Fraud Prevention Unleashed: UK’s Game-Changing Corporate Mandate
Aligned with the offense pertaining to failure of commercial organizations in preventing bribery prescribed under the UK Bribery Act of 2010, the UK Government has formulated plans to bring forth criminal liability upon large corporations in cases of failure to prevent fraud as well. The offense entails a broad scope covering false representation, failing to disclose information, abuse of position, obtaining services dishonestly, participation in a fraudulent business, false statements by company directors, false accounting, fraudulent trading, cheating the public revenue and so forth. An organization will be held liable in the event of failure to prevent fraud under any of the mentioned offenses wherein it is conducted by an employee or agent of the organization for benefit of the party availing services from the enterprise or the organization itself.
Lawmakers foresee this development as a tool to steer culture change by incorporating prevention strategies and holding organizations accountable for fraudulent actions of their employees and agents through the means of prosecution. As per the factsheet on failure to prevent fraud, the offense of failure to prevent fraud will be enforced upon grant of royal assent to the parent legislation, Economic Crime and Corporate Transparency Bill, only after guidance on reasonable fraud prevention procedures is published for the knowledge of organizations. The said guidance is envisioned to be in conformity with the guidance under the Bribery Act 2010. The global reach and extra territorial jurisdiction of fraud prevention legislation would lead to prosecution in the UK if UK organizations operating in foreign markets like India are accused of engaging in fraudulent practices. It is in addition to the jurisdictional scope derived from the UKBA, focusing on Indian organizations functioning in the UK markets.
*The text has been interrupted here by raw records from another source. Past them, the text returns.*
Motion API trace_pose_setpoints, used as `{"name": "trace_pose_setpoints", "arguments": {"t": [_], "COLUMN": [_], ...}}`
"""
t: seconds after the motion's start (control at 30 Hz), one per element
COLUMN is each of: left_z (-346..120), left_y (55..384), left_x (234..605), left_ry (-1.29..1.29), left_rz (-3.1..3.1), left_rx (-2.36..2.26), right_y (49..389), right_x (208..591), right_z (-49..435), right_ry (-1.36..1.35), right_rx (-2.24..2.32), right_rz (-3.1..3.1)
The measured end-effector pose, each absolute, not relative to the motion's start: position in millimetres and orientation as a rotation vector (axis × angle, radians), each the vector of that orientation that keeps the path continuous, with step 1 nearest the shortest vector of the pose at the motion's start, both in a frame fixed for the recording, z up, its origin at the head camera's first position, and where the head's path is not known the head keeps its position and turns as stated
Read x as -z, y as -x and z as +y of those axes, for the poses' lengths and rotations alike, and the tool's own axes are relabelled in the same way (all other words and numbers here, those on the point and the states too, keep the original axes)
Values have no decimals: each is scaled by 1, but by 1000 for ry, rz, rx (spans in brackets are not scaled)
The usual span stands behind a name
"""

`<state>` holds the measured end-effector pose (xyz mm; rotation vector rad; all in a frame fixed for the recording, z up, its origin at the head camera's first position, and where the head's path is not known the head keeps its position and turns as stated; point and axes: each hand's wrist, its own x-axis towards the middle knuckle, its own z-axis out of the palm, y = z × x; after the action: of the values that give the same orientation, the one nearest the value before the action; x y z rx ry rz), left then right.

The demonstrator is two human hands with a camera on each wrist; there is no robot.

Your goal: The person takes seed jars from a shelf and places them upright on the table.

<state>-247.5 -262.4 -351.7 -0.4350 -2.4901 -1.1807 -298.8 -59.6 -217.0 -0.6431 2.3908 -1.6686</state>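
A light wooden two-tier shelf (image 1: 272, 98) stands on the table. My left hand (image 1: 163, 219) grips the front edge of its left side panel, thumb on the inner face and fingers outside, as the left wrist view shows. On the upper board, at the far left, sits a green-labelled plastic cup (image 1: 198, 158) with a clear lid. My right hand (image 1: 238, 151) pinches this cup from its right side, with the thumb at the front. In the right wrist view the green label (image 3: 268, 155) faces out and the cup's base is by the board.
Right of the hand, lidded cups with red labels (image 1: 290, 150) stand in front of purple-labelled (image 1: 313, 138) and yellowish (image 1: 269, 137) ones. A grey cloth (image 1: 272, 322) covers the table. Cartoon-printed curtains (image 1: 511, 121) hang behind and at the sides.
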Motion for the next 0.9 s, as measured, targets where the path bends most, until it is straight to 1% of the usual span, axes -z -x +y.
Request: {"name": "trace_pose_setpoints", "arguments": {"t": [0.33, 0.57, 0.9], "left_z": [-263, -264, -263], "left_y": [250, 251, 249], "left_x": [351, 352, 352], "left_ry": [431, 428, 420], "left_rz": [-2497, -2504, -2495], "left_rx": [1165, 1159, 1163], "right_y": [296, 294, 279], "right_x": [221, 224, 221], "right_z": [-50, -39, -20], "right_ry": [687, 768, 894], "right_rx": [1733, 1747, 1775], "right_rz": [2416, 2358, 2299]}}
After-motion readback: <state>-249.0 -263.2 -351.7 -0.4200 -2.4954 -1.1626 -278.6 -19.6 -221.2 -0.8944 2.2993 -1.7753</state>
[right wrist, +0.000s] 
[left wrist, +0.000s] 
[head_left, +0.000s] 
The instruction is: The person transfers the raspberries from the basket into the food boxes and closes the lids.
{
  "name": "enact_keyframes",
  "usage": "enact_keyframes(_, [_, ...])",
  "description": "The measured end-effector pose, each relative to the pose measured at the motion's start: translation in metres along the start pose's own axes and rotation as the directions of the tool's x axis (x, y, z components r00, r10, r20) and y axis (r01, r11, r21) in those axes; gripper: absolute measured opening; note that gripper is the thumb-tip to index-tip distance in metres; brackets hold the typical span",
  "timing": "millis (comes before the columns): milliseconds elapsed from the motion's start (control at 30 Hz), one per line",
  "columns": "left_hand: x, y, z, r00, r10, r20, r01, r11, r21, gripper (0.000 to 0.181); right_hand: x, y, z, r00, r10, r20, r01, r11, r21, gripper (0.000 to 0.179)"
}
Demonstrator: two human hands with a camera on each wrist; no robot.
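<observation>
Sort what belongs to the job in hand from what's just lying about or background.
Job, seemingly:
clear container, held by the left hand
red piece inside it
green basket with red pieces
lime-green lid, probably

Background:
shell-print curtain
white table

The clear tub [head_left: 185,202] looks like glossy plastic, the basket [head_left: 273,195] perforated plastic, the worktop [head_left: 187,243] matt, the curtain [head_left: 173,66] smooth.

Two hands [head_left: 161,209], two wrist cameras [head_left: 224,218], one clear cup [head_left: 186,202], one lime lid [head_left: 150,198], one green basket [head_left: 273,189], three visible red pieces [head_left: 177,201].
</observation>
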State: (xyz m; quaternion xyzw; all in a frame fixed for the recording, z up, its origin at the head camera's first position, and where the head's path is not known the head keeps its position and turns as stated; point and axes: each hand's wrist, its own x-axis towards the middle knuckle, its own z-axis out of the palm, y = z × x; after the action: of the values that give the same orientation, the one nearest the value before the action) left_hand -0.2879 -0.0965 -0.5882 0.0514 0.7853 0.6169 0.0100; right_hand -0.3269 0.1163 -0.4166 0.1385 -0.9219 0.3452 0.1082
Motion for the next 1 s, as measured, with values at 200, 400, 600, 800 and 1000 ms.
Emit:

Even though the firm and the employee are situated abroad, legal action against the employer may still be taken if an employee violates the UK legislation or targets UK-based businesses in their attempt at fraudulent actions.
Surge in the number of British enterprises in India due to comparatively higher growth opportunities by virtue of being a developing country has strengthened the connections between UK and India. It poses a need for cognisance of the abovementioned offense by organizations in India covered by the UK Bribery Act through engagement of customized processes to reduce the danger of fraud and direct moral behavior and decision-making. The nature and scale of a business determines the amount of risk pertaining to occurrence of fraudulent activities associated with it. While several enterprises do not generate the need for preventive measures to mitigate risks of fraud, the ones expecting these threats need to take precautions derived from the UK Bribery Act, while awaiting government guidance for the newly emerging offense of failure to prevent fraud.
Businesses need to consider that the offense of failure to prevent fraud has increased scope and probability of prosecution, thereby generating the need to combat it in advance. This novel development has widened the scope of culpability by opening the floor for prosecution by individuals who’ve been affected by the fraudulent entity, even in the absence of a “directing mind or will.” While tracking evolving foreign legislations and jurisprudence can be a challenging task, it is essential for enterprises falling within the ambit of such developments to ensure a functional mechanism of corporate governance within the organization.
To take cognisance of the upcoming development, Indian companies governed by the UKBA can take certain steps by reference to six key compliance principles, including risk assessment, proportionate procedures, top level commitment, due diligence, communication and training, monitoring and review, as stated in the UK Ministry of Justice guidance. Employees should be equipped with training on anti-fraud compliance regulations as the new offense doesn’t discriminate with respect to presence of wrongful intent.
Educating stakeholders about the organization’s practices can help them in understanding how frauds originate, instances when the business imparts risk of fraud and procedures for dealing with other related issues. An expected increase in the number of businesses entering deferred prosecution agreements in furtherance of the new offense shall be neutralized in advance by assessing the risks and advantages of the same. Indian Organizations are advised to identify areas of vulnerability and risk of fraud or false accounting from both internal and external threats in adherence to the intricacies of business. Routine assessments of the effectiveness of policies and processes, overseeing interactions with third parties, audits of high-risk transactions, and evaluations of internal financial control measures are to be given prime importance.
It is important to review, update and control anti-fraud tools to be at parity with the emerging technologies that lead to unforeseen fraud schemes. Undertaking initial as well as regular due diligence on suppliers, agents, and other middlemen can aid in spotting probability of fraud. It is the duty of organizations to ensure accessibility, publicity, and confidentiality of speak up channels that encourage employees to report suspected instances of frauds. A protocol for undertaking internal investigations that includes procedures of document retention and legal privileges can be implemented by stakeholders along with provisions to monitor and review, such that improvements can be made as and when necessary. An organization’s policies should clearly define what amounts to fraud, guide about acceptable practices and foster compliance with the anti-fraud framework by focusing on consequences of violation, implemented via collective actions on the part of legal and compliance teams of an organization.